1. Tese jurídica firmada: "O período de aviso prévio indenizado é válido para todos os fins previdenciários, inclusive como tempo de contribuição para obtenção de aposentadoria".
2. Determinada a devolução dos autos à Turma Recursal de origem para adequação do julgado.
3. Pedido de Uniformização provido.
TNU, PEDIDO DE UNIFORMIZAÇÃO DE INTERPRETAÇÃO DE LEI (TURMA) Nº 0515850-48.2018.4.05.8013/AL, relatora juíza federal Susana Sbrogio Galia, 26/02/2021.
ACÓRDÃO
A Turma Nacional de Uniformização decidiu, por maioria, vencida a Juíza Federal FERNANDA SOUZA HUTZLER, DAR PROVIMENTO AO PEDIDO DE UNIFORMIZAÇÃO, nos termos do voto da Juíza Relatora, fixando a seguinte tese jurídica: "O período de aviso prévio indenizado é válido para todos os fins previdenciários, inclusive como tempo de contribuição para obtenção de aposentadoria". Pedido de Uniformização julgado como representativo da controvérsia (Tema 250).
Brasília, 25 de fevereiro de 2021.
RELATÓRIO
REPRESENTATIVO DE CONTROVÉRSIA - TEMA 250 - Saber se o período de aviso prévio indenizado é válido para todos os fins previdenciários, inclusive como tempo de contribuição para obtenção de aposentadoria.
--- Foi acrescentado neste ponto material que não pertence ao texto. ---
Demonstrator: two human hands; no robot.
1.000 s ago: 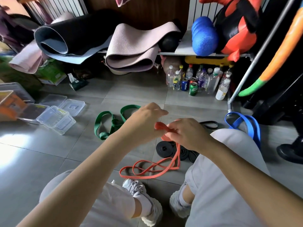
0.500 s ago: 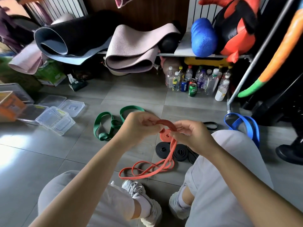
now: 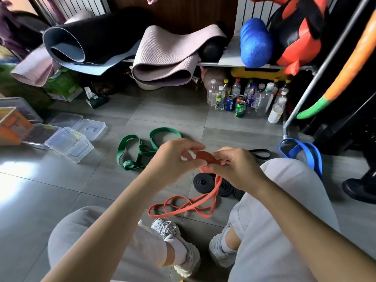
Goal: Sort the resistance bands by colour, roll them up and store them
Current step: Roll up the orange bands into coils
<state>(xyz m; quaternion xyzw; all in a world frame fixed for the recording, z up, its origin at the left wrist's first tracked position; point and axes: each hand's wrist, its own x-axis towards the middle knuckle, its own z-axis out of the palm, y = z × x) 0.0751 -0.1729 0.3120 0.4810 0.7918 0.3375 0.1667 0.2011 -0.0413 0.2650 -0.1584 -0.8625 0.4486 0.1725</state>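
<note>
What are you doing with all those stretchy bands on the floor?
A person on the floor is winding up an orange band: left hand and right hand pinch its small rolled end, the rest trails on the tiles. Some black bands lie rolled beside it. The green band and blue band lie loose, not yet rolled.

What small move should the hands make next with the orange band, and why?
Probably turn the roll once more, winding in more slack. The left hand and right hand both pinch a small started roll of the orange band, while most of it trails in loose loops on the floor.
</note>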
Trata-se de Pedido de Uniformização de Interpretação de Lei interposto por ERIBERTO DA SILVA XAVIER, com fulcro no artigo 14, §2º, da Lei 10.259/01, em face de acórdão prolatado pela Turma Recursal da Seção Judiciária de Alagoas, que negou provimento ao recurso da parte demandante, deixando de reconhecer como tempo de contribuição o período de aviso prévio indenizado.
Nas razões de recurso, a parte recorrente alega que o entendimento da Turma Recursal de origem diverge do posicionamento adotado por esta Turma Nacional de Uniformização (TNU), no PEDILEF n. 5076345-22.2014.4.04.7100/RS, no sentido de que o cômputo do aviso prévio indenizado é válido para todos os fins previdenciários. Aduz que, comprovada a divergência, deve ser conhecido e provido o presente Pedido de Uniformização para impor a anulação da sentença e do acórdão, determinando-se o retorno dos autos ao Juízo de origem para fins de adequação à tese uniformizada.
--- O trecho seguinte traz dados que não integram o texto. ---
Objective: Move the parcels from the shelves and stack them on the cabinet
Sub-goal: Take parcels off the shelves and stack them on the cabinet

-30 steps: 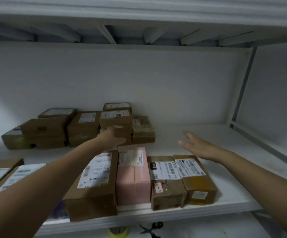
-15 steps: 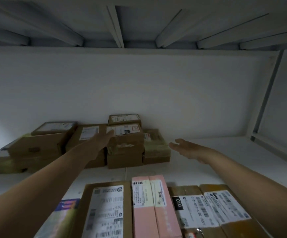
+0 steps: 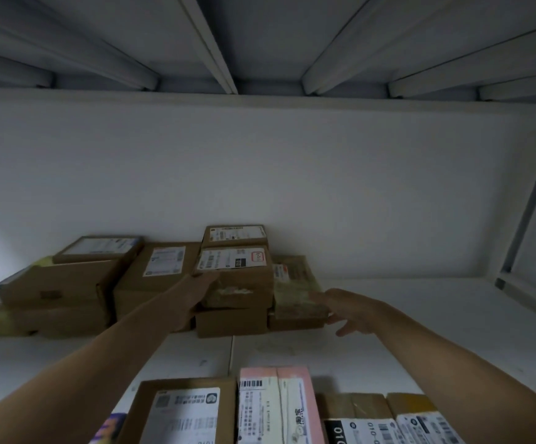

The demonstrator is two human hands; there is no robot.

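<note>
Both arms are reaching deeper along the shelf than half a second ago, and the view is tipping upward, so the front row of parcels is sliding toward the bottom edge. At the far left, a pile of brown parcels point(image 3: 55, 283) is sitting at the back of the white shelf point(image 3: 436, 318). Next, the left hand point(image 3: 201, 285) is laying straightened fingers against the left front corner of a labelled box point(image 3: 238, 277) that is resting on another box; it is touching, not yet lifting. Further right, the right hand point(image 3: 353, 310) is spreading its fingers just beside a tape-wrapped parcel point(image 3: 295, 290), perhaps brushing it. Along the front, a pink parcel point(image 3: 279, 408) is lying among brown ones. Neither hand is carrying anything, the cabinet is out of view, and many parcels are waiting, so most of the job seems left to do.
</note>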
Intimada, a parte adversa não apresentou contrarrazões.
O incidente foi admitido na origem e pela Presidência desta TNU.
Em sessão ordinária realizada em 12/03/2020, o pedido de uniformização foi admitido por este colegiado, como representativo de controvérsia sob o Tema 250, cuja questão controvertida envolve: "Saber se o período de aviso prévio indenizado é válido para todos os fins previdenciários, inclusive como tempo de contribuição para obtenção de aposentadoria".
Diante da afetação como representativo de controvérsia, foi seguida a tramitação regimental estabelecida, com publicação de Edital destinado aos terceiros interessados e intimação do Ministério Público Federal.
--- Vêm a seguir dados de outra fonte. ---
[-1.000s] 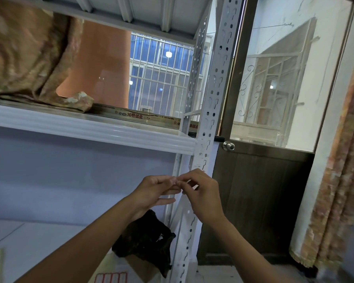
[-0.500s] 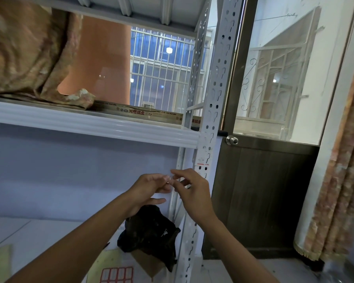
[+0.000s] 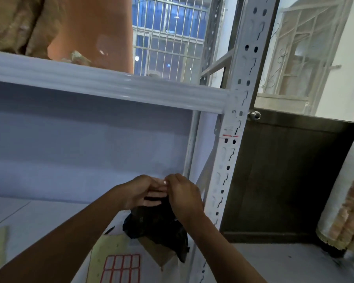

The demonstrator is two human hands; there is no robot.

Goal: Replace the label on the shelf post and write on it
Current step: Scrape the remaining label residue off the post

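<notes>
The white perforated shelf post (image 3: 236, 111) runs up the right side of the rack. Just under the shelf beam it carries a white label with a red line (image 3: 230, 132). My left hand (image 3: 139, 193) and my right hand (image 3: 185, 196) meet fingertip to fingertip below and left of the post, apart from it. Between their fingertips they pinch a tiny pale scrap (image 3: 165, 182), too small to identify. A sheet of red-bordered blank labels (image 3: 122, 268) lies on the lower shelf under my forearms.
The white shelf beam (image 3: 110, 86) crosses above my hands. A crumpled black bag (image 3: 157, 227) sits on cardboard on the lower shelf beside the post, with a dark pen-like object (image 3: 109, 230) to its left. A brown door with a knob (image 3: 254, 115) stands right of the post.
Both hands have dropped down and left, away from the post, still joined at the fingertips. The label with the red line on the post has come into view.
</notes>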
Em sequência, foi deferida a admissão do INSTITUTO BRASILEIRO DE DIREITO PREVIDENCIÁRIO - IBDP e da DEFENSORIA PÚBLICA DA UNIÃO - DPU na figura de amicus curiae (eventos 25 e 34), nos termos do art. 138 do CPC.
O INSTITUTO BRASILEIRO DE DIREITO PREVIDENCIÁRIO - IBDP opinou “pela uniformização do entendimento no sentido do acórdão recorrido, que está de acordo com a jurisprudência do e. Superior Tribunal de Justiça firmada no Recurso Repetitivo n. 1230957/RS e com o art. 201, §14, da Constituição Federal, introduzido pela Emenda Constitucional n. 103/2019, de que o período de aviso prévio indenizado não pode ser computado como tempo de contribuição para obtenção de aposentadoria e, consequentemente, pelo não provimento do pedido formulado pelo Requerente no Pedido de Uniformização” (evento 30).
Por sua vez, a DEFENSORIA PÚBLICA DA UNIÃO - DPU apresentou memoriais opinando pela uniformização do entendimento no sentido de “admitir o período de aviso prévio indenizado como válido para todos os fins previdenciários, inclusive como tempo de contribuição para obtenção de aposentadoria” (evento 17).
Por fim, o Ministério Público Federal apresentou parecer pelo provimento do Pedido de Uniformização.
É o relatório.
VOTO
Inicialmente, observo que as questões relativas à admissibilidade e similitude fática e jurídica restaram superadas em face da decisão colegiada vinculada ao evento 12.
Quanto à questão controvertida, esta foi assim definida: "Saber se o período de aviso prévio indenizado é válido para todos os fins previdenciários, inclusive como tempo de contribuição para obtenção de aposentadoria".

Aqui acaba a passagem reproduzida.